The Guide is an interactive website that presents advice, approaches and conversational strategies that family doctors are using successfully in their clinics. Presenting crowdsourced wisdom, it is a helpful resource for any healthcare worker who finds themselves suddenly playing the role of vaccine counsellor. With high immunization targets set for controlling the pandemic, turning vaccine hesitancy into vaccine confidence is critical.

I head up the team of applied qualitative researchers who developed the Guide. We are based out of the University of Calgary’s School of Public Policy. My colleagues and I have been studying policy responses to the pandemic since Alberta’s first case was reported in March of 2020. Much of our work has focused on tracking and helping improve how primary care clinics and their teams have dealt with: massive losses in appointment volume; the shift to virtual care; safely re-opening to in-person care; and the introduction of vaccine delivery.

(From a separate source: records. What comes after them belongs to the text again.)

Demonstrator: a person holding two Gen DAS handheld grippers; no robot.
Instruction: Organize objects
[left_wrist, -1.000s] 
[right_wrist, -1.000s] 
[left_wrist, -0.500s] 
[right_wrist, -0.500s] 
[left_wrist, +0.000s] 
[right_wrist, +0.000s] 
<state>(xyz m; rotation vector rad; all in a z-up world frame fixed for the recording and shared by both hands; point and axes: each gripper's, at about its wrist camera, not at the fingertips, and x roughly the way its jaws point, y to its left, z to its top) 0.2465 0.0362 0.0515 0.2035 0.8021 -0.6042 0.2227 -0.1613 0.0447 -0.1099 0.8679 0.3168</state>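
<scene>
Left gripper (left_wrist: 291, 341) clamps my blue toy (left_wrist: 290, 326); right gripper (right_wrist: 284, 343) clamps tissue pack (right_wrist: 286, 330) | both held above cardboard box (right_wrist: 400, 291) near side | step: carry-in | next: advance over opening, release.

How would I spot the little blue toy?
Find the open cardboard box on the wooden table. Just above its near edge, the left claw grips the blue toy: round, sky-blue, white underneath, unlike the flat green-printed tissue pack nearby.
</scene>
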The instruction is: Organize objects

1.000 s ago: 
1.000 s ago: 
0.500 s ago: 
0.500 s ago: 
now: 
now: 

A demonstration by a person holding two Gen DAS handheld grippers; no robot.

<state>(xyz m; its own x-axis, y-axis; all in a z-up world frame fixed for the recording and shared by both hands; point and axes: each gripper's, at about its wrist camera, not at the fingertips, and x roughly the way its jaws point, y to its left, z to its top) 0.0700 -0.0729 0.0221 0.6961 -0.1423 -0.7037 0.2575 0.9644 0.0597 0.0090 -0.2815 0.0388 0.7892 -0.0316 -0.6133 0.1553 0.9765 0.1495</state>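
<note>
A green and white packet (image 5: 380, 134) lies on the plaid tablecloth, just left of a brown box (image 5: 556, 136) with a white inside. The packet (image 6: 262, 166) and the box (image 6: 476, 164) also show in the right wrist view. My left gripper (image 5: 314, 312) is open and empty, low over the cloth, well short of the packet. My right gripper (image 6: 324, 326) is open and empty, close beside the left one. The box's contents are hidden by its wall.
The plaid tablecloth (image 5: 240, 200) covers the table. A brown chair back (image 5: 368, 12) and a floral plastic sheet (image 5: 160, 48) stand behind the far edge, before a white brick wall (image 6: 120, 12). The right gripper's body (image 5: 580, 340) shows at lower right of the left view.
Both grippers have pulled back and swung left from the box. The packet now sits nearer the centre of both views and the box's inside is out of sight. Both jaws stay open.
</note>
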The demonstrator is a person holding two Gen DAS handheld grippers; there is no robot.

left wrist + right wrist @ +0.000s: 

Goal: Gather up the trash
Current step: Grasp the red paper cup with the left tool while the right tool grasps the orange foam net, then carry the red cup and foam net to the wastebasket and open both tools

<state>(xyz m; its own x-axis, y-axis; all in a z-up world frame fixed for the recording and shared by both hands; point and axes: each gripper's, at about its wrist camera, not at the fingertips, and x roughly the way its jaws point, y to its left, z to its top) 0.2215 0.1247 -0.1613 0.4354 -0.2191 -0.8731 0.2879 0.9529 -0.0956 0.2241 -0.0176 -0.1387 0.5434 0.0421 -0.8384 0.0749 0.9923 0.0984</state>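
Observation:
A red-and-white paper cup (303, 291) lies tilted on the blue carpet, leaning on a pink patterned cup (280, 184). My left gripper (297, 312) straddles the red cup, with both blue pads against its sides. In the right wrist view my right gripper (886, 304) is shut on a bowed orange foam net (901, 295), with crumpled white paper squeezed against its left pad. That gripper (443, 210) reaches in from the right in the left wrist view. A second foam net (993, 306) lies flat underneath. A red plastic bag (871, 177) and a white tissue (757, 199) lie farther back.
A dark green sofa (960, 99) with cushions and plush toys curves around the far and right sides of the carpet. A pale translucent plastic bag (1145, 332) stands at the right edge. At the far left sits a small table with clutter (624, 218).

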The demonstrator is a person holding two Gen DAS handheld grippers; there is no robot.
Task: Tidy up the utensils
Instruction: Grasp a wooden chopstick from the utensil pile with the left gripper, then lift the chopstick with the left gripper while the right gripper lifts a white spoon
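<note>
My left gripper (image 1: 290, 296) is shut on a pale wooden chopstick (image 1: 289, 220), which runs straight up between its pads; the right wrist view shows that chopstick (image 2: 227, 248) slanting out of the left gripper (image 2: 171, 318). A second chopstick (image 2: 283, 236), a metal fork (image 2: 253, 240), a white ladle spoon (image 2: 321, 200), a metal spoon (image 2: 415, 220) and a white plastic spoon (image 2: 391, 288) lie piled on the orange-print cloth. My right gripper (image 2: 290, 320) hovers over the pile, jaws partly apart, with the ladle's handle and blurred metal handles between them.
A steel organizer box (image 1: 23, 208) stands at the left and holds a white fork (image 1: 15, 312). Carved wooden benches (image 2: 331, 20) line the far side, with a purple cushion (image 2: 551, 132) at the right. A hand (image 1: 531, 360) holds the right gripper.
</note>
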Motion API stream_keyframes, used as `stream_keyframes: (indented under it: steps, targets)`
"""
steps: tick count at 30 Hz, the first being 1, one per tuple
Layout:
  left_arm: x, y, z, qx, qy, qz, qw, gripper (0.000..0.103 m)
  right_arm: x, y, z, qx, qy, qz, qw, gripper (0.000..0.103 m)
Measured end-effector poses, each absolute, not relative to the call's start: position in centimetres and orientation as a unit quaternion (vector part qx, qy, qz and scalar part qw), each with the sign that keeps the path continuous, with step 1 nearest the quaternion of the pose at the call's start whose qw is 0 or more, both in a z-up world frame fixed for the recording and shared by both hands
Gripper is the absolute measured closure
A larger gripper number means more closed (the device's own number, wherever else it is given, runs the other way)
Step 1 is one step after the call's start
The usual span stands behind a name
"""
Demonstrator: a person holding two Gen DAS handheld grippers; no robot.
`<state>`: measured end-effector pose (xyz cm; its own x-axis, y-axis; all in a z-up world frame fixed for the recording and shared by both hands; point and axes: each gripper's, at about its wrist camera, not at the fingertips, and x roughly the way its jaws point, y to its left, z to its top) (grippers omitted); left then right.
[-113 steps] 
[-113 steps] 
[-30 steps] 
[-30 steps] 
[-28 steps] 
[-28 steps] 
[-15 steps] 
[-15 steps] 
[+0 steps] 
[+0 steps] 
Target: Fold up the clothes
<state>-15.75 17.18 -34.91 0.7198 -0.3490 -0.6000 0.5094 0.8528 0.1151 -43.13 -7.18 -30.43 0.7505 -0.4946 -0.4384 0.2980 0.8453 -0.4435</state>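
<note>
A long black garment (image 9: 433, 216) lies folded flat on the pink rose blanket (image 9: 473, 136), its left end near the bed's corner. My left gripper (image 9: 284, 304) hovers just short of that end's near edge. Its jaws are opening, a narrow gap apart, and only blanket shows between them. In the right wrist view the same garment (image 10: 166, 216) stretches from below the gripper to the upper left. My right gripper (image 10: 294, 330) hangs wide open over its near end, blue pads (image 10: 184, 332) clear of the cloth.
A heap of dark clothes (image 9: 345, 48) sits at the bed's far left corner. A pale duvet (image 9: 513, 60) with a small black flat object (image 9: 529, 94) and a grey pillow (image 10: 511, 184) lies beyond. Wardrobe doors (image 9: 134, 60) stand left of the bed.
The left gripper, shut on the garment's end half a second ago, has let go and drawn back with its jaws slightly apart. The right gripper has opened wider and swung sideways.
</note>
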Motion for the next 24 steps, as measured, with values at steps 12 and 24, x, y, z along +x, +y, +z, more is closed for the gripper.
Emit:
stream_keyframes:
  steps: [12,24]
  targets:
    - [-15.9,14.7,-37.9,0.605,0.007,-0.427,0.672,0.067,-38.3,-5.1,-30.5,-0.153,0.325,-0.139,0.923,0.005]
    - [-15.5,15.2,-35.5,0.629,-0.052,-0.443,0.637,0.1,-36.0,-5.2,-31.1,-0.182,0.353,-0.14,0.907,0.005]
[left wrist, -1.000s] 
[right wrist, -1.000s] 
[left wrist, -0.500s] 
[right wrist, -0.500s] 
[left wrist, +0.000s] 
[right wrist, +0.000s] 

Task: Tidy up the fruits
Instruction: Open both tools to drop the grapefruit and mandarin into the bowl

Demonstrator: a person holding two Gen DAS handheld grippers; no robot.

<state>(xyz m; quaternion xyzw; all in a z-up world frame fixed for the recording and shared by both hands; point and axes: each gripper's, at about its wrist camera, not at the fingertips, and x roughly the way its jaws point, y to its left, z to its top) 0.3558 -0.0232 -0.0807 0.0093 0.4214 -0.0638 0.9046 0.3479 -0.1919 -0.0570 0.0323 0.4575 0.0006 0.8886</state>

It has been our privilege to work with primary care clinicians who have been at the forefront of managing a pandemic that, as much as it has put pressure on acute care systems, has truly turned primary care on its head.

We began developing the Guide in early January 2021. The psychology literature told us that the decision to vaccinate was a ‘trust sensitive’ one.  With this in mind family physicians and their long term trusting relationships with their patients were a natural place to support better conversations about vaccine hesitancy.

Our initial interviews revealed not one form of hesitancy, but many hesitancies that ranged from a fear of needles to mistrust of institutions. We organized these types of hesitancy and validated the resulting list with primary care teams.

We then asked family doctors across the country how they were approaching each of the validated types of hesitancy.  Those who were having the most success tended, whether they knew it or not, to follow the principles of Motivational Interviewing. This is a well-established concept in the vaccine hesitancy space.  The Guide was created by stitching together the advice, approaches, and strategies of family doctors who were communicating effectively with their vaccine hesitant patients.

The key take-homes from our research, and the principles at the centre of www.vhguide.ca, are that these conversations are more successful when they occur over a longer period of time. Rushing towards a vaccination, or trying to ‘sell’ the vaccine are often ineffective approaches.

A family doctor is more effective when they move out of being a salesperson and into being an empathetic ally. This takes time, and resetting the goals of the conversation. More successful vaccine counsellors do not go into a conversation aiming for a ‘yes.’  Instead, their focus is on helping their patients move towards contemplation and respecting the hesitancies they encountered along the way.

www.vhguide.ca embeds these take-homes and provides pragmatic advice not just for family physicians, but all healthcare workers who find themselves doing vaccine counselling. It is constantly being updated to reflect user feedback and changes in the pandemic and vaccine spaces.

Myles Leslie, PhD is a patient engagement and health services researcher in the Cumming School of Medicine, Department of Community Health Sciences, and an assistant professor at the School of Public Policy in the health and social policy stream at The University of Calgary.